Estes impostos acrescentam cerca de 1,10 dólares por par para as mulheres, em comparação com cerca de 0,75 dólares para os homens. O sistema também é regressivo. Roupas íntimas baratas e vendidas em massa, feitas de tecidos sintéticos, são mais tributadas do que itens de seda de luxo. Como as mulheres compram roupas íntimas com mais frequência, elas acabam pagando mais desse custo. Todos os anos, as mulheres contribuem com cerca de 1,23 mil milhões de dólares do total das receitas tarifárias. Isto representa um fardo mais pesado para as mulheres e para os consumidores com diversidade de género que compram na categoria “feminina”.
Várias forças estão a empurrar a indústria para um design neutro em termos de género.
Compras on-line
O comércio eletrônico torna mais fácil encontrar roupas íntimas de gênero neutro. As lojas online não são limitadas por prateleiras físicas ou layouts de lojas tradicionais. As marcas podem alcançar clientes em qualquer lugar do mundo. Os sites também podem evitar seções “masculinas” e “femininas” e, em vez disso, usar filtros baseados em ajuste, estilo ou função.
Melhores materiais e design
A roupa interior moderna e neutra em termos de género centra-se no ajuste e no conforto. Os designs podem incluir bolsas adaptáveis ou opções de frente plana para se adequar a diferentes corpos. Novos tecidos elásticos podem retornar quase à sua forma original mesmo depois de muitas lavagens. Materiais como MicroModal e fibras de bambu são mais macios que o algodão e controlam melhor a umidade. Esses recursos são importantes para pessoas ativas e com sensibilidades sensoriais.
À medida que a moda neutra em termos de género se torna popular, as críticas aumentam. Algumas marcas usam as cores do arco-íris ou temas do Orgulho apenas para aumentar as vendas. Isso costuma ser chamado de “lavagem do arco-íris”. Essas mesmas empresas podem apoiar grupos políticos que trabalham contra os direitos LGBTQ+. Muitos consumidores agora denunciam esse comportamento online. Sem verdadeira diversidade na liderança ou compromisso a longo prazo, estas campanhas parecem vazias.
Existem também problemas de design. Muitos produtos “neutros em termos de gênero” são dimensionados de acordo com padrões masculinos. Isso pressupõe que todos podem simplesmente usar roupas íntimas masculinas, o que não é verdade. As linhas inclusivas são muitas vezes limitadas a bases soltas e disformes. Isso ignora as pessoas que desejam designs ajustados ou expressivos. Alguns grandes retalhistas também lançam coleções inclusivas e depois abandonam-nas rapidamente devido a mau planeamento ou falta de apoio.

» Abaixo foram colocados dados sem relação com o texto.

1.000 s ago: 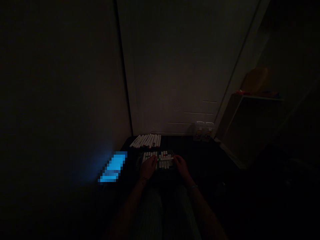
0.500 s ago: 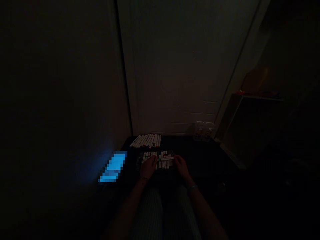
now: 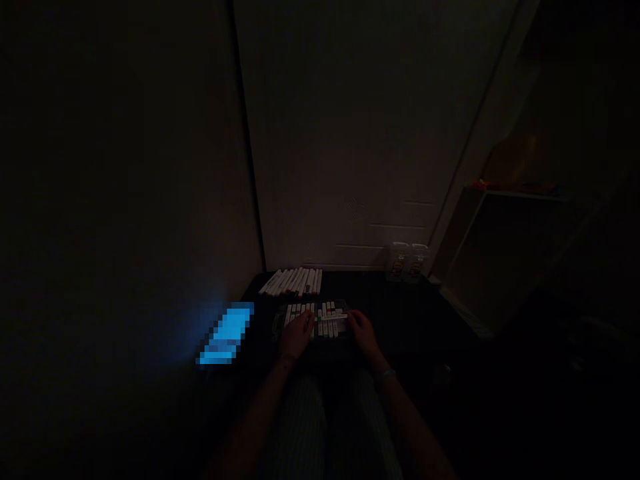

A indústria de roupas íntimas está mudando profundamente. Os valores sociais e a engenharia de produtos estão se unindo. Para fazer um progresso real, as marcas devem ir além das mudanças superficiais.
O design deve começar com dignidade. As marcas devem trabalhar com grupos LGBTQ+ e com deficiência para criar roupas íntimas que caibam em corpos reais e respeitem a identidade. As lojas online devem organizar os produtos por tipo ou utilização, não por género. Os líderes da indústria devem exercer pressão para eliminar as tarifas injustas que impõem custos adicionais às mulheres e aos consumidores de baixos rendimentos. O design inclusivo também deve andar de mãos dadas com a produção ética e sustentável.
Roupas íntimas de gênero neutro dão às pessoas a liberdade de escolher conforto, ajuste e estilo sem serem forçadas a entrar em uma categoria. Apoia a autoaceitação e a confiança, substituindo regras antigas por escolhas pessoais.